*EXERCISE*: Only the pictures are to be dropped; return all other data below exactly.

DATA FOR REVIEW below:

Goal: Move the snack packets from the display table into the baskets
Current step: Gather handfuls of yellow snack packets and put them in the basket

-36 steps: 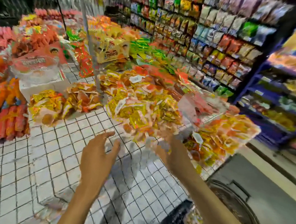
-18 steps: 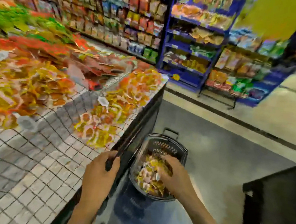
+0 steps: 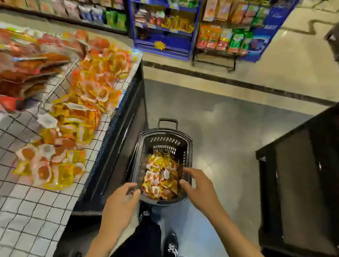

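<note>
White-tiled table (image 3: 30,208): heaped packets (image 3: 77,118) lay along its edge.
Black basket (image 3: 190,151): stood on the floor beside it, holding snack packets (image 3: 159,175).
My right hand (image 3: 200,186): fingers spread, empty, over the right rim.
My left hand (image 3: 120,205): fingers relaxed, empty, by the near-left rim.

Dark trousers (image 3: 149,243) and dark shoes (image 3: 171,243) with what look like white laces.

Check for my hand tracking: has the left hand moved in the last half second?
Yes. The left hand left the table edge and went right, to the basket's near rim.
</note>
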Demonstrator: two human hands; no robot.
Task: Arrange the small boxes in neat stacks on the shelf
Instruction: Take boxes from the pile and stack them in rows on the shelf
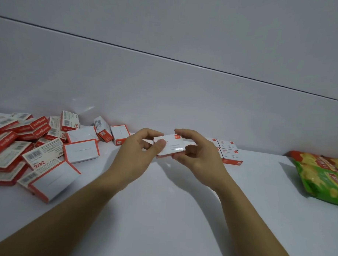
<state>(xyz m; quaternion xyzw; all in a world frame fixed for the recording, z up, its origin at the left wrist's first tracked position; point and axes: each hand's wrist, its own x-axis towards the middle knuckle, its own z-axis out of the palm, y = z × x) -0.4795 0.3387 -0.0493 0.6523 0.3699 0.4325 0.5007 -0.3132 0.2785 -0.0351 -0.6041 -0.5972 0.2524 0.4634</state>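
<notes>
Shelf with a loose heap of red-and-white boxes, some marked "24/6", toward its left edge and low stacks along its back edge; left hand and right hand pinch one box above mid-shelf, best squared label-up before lowering.

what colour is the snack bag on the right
The snack bag is green, red and yellow; head view.

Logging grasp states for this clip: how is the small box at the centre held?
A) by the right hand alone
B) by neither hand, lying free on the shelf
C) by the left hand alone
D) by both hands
D: the left hand and the right hand each pinch one end of the small box.
</notes>
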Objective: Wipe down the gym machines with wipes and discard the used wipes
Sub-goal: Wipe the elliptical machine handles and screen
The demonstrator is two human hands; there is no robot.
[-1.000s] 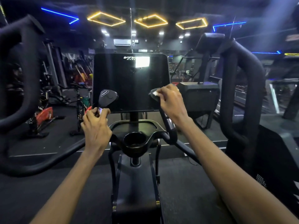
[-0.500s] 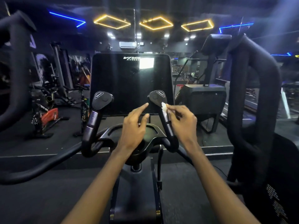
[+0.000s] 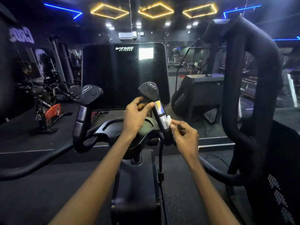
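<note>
The wipe (image 3: pixel 168 119), a small white wad, sits just right of frame centre. It is pressed against the lower metal band of the right grip (image 3: pixel 159 113), on the band's 4 o'clock side. The right hand (image 3: pixel 185 135) pinches it between thumb and fingertips, the other fingers curled in loosely. Holding it so small and tight looks meant to put pressure on the narrow band rather than spread over a wide face.

The left hand (image 3: pixel 136 116) comes in from 7 o'clock and closes round the same grip higher up, thumb and fingers curled on the neck just under its button head. I judge this is to steady the stalk so it does not give under the rubbing. The two hands are near but apart, with the shiny upper band bare between them.

At 9 o'clock of these stands the left grip (image 3: pixel 85 111), with no hand on it. Behind both, toward 12 o'clock, rises the dark screen (image 3: pixel 123 75), a bright reflection near its top. Further out, a thick swing arm (image 3: pixel 250 82) loops at 3 o'clock, with a stepper (image 3: pixel 199 91) between it and the screen. A red-shrouded bike (image 3: pixel 52 111) stands on the floor at 9 o'clock. No bin shows, so discarding is not yet in hand; the step looks like mid-wipe of the right grip.
</note>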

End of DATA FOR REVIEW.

*EXERCISE SOLUTION*:
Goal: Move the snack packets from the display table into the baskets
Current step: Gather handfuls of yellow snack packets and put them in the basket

-36 steps: 
-18 steps: 
+0 steps: 

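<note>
White-tiled table (image 3: 30,208): heaped packets (image 3: 77,118) lay along its edge.
Black basket (image 3: 190,151): stood on the floor beside it, holding snack packets (image 3: 159,175).
My right hand (image 3: 200,186): fingers spread, empty, over the right rim.
My left hand (image 3: 120,205): fingers relaxed, empty, by the near-left rim.

Dark trousers (image 3: 149,243) and dark shoes (image 3: 171,243) with what look like white laces.

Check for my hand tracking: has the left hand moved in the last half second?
Yes. The left hand left the table edge and went right, to the basket's near rim.
</note>
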Demonstrator: two human hands; no robot.
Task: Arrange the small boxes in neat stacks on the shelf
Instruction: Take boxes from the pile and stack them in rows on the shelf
<state>(xyz m; quaternion xyzw; all in a world frame fixed for the recording, z up, its origin at the left wrist's first tracked position; point and axes: each hand's wrist, its own x-axis towards the middle knuckle, its own z-axis out of the palm, y = z × x) -0.4795 0.3387 -0.0493 0.6523 0.3699 0.4325 0.5007 -0.3132 0.2785 -0.0351 -0.6041 -0.5972 0.2524 0.4634</state>
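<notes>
Shelf with a loose heap of red-and-white boxes, some marked "24/6", toward its left edge and low stacks along its back edge; left hand and right hand pinch one box above mid-shelf, best squared label-up before lowering.

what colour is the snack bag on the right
The snack bag is green, red and yellow; head view.

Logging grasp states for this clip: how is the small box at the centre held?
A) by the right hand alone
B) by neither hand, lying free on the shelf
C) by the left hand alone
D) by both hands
D: the left hand and the right hand each pinch one end of the small box.
</notes>
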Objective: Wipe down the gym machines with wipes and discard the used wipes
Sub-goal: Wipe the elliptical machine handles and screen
The demonstrator is two human hands; there is no robot.
[-1.000s] 
[-0.500s] 
[+0.000s] 
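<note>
The wipe (image 3: pixel 168 119), a small white wad, sits just right of frame centre. It is pressed against the lower metal band of the right grip (image 3: pixel 159 113), on the band's 4 o'clock side. The right hand (image 3: pixel 185 135) pinches it between thumb and fingertips, the other fingers curled in loosely. Holding it so small and tight looks meant to put pressure on the narrow band rather than spread over a wide face.

The left hand (image 3: pixel 136 116) comes in from 7 o'clock and closes round the same grip higher up, thumb and fingers curled on the neck just under its button head. I judge this is to steady the stalk so it does not give under the rubbing. The two hands are near but apart, with the shiny upper band bare between them.

At 9 o'clock of these stands the left grip (image 3: pixel 85 111), with no hand on it. Behind both, toward 12 o'clock, rises the dark screen (image 3: pixel 123 75), a bright reflection near its top. Further out, a thick swing arm (image 3: pixel 250 82) loops at 3 o'clock, with a stepper (image 3: pixel 199 91) between it and the screen. A red-shrouded bike (image 3: pixel 52 111) stands on the floor at 9 o'clock. No bin shows, so discarding is not yet in hand; the step looks like mid-wipe of the right grip.
</note>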

Nothing else remains for this exercise.